**EXERCISE REQUIREMENTS**
When you reach the listing, restate it word for word, leaving nothing out.
%%
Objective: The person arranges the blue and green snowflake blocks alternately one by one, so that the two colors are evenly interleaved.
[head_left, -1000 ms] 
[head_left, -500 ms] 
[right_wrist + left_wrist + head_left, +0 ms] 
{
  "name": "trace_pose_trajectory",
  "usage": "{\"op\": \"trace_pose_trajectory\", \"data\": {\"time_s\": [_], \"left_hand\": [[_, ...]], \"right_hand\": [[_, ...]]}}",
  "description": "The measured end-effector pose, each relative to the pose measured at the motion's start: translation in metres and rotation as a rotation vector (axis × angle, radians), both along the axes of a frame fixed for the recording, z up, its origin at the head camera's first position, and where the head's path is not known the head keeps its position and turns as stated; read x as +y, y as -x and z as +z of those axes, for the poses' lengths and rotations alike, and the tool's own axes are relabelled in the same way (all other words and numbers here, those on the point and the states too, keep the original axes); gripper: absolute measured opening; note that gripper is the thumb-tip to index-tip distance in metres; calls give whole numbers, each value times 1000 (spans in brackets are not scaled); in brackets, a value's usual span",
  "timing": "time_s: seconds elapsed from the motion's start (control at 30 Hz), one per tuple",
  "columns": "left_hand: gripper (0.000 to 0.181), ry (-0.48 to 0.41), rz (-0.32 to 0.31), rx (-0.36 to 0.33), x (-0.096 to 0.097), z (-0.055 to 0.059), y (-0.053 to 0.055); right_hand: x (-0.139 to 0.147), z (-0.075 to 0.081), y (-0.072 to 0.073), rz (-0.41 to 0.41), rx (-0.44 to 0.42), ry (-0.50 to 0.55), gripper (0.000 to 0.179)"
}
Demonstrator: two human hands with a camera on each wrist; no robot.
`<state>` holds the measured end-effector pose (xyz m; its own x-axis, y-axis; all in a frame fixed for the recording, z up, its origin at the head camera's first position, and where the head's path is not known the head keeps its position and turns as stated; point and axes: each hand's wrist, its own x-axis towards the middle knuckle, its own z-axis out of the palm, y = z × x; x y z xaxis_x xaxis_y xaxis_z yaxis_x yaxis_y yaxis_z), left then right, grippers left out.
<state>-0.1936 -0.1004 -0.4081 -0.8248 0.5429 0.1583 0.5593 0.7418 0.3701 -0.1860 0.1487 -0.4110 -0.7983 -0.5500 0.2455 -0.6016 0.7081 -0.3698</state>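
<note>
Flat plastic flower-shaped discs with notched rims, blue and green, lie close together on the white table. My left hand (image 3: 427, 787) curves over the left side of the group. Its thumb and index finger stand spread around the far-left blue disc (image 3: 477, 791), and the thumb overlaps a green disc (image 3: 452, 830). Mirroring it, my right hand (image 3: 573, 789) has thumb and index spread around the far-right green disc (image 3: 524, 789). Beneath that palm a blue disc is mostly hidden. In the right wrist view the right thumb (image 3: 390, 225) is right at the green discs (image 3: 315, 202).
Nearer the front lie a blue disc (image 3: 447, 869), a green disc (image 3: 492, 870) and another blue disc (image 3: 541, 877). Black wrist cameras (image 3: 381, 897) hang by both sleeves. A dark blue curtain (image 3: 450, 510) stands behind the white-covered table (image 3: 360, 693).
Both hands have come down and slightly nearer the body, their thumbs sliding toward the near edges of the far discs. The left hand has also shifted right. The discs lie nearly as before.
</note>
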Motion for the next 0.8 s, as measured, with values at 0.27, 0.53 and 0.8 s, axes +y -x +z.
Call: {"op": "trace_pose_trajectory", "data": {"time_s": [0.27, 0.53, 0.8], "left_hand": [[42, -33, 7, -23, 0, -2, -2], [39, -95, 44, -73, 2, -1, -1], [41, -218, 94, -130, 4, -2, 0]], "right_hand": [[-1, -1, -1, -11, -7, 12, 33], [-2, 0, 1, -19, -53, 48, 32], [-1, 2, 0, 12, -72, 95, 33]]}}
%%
**ANSWER BOX**
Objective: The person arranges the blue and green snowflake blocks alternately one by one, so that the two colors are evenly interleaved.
[head_left, -1000 ms] 
[head_left, -500 ms] 
[right_wrist + left_wrist + head_left, +0 ms] 
{
  "name": "trace_pose_trajectory",
  "usage": "{\"op\": \"trace_pose_trajectory\", \"data\": {\"time_s\": [_], \"left_hand\": [[_, ...]], \"right_hand\": [[_, ...]]}}",
  "description": "The measured end-effector pose, each relative to the pose measured at the motion's start: translation in metres and rotation as a rotation vector (axis × angle, radians), both along the axes of a frame fixed for the recording, z up, its origin at the head camera's first position, and where the head's path is not known the head keeps its position and turns as stated; read x as +y, y as -x and z as +z of those axes, for the poses' lengths and rotations alike, and the tool's own axes are relabelled in the same way (all other words and numbers here, those on the point and the states too, keep the original axes); gripper: absolute measured opening; note that gripper is the thumb-tip to index-tip distance in metres; calls give whole numbers, each value times 1000 (spans in brackets are not scaled); in brackets, a value's usual span",
  "timing": "time_s: seconds elapsed from the motion's start (control at 30 Hz), one per tuple",
  "columns": "left_hand: gripper (0.000 to 0.181), ry (-0.48 to 0.41), rz (-0.32 to 0.31), rx (-0.36 to 0.33), x (-0.096 to 0.097), z (-0.055 to 0.059), y (-0.053 to 0.055); right_hand: x (-0.139 to 0.147), z (-0.075 to 0.081), y (-0.072 to 0.073), rz (-0.41 to 0.41), rx (-0.44 to 0.42), ry (-0.50 to 0.55), gripper (0.000 to 0.179)"
}
Demonstrator: two human hands with a camera on each wrist; no robot.
`<state>` holds the measured end-effector pose (xyz m; its own x-axis, y-axis; all in a frame fixed for the recording, z up, its origin at the head camera's first position, and where the head's path is not known the head keeps its position and turns as stated; point and axes: each hand's wrist, its own x-axis towards the middle knuckle, its own z-axis out of the palm, y = z × x; x y z xaxis_x xaxis_y xaxis_z yaxis_x yaxis_y yaxis_z), left then right, grippers left out.
<state>-0.1936 -0.1004 -0.4081 -0.8248 0.5429 0.1583 0.5593 0.7418 0.3701 -0.1860 0.1487 -0.4110 -0.7983 -0.5500 0.2455 -0.6016 0.7081 -0.3698</state>
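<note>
Flat plastic flower-shaped discs with notched rims, blue and green, lie close together on the white table. My left hand (image 3: 427, 787) curves over the left side of the group. Its thumb and index finger stand spread around the far-left blue disc (image 3: 477, 791), and the thumb overlaps a green disc (image 3: 452, 830). Mirroring it, my right hand (image 3: 573, 789) has thumb and index spread around the far-right green disc (image 3: 524, 789). Beneath that palm a blue disc is mostly hidden. In the right wrist view the right thumb (image 3: 390, 225) is right at the green discs (image 3: 315, 202).
Nearer the front lie a blue disc (image 3: 447, 869), a green disc (image 3: 492, 870) and another blue disc (image 3: 541, 877). Black wrist cameras (image 3: 381, 897) hang by both sleeves. A dark blue curtain (image 3: 450, 510) stands behind the white-covered table (image 3: 360, 693).
Both hands have come down and slightly nearer the body, their thumbs sliding toward the near edges of the far discs. The left hand has also shifted right. The discs lie nearly as before.
</note>
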Motion for the next 0.8 s, as measured, with values at 0.27, 0.53 and 0.8 s, axes +y -x +z.
Call: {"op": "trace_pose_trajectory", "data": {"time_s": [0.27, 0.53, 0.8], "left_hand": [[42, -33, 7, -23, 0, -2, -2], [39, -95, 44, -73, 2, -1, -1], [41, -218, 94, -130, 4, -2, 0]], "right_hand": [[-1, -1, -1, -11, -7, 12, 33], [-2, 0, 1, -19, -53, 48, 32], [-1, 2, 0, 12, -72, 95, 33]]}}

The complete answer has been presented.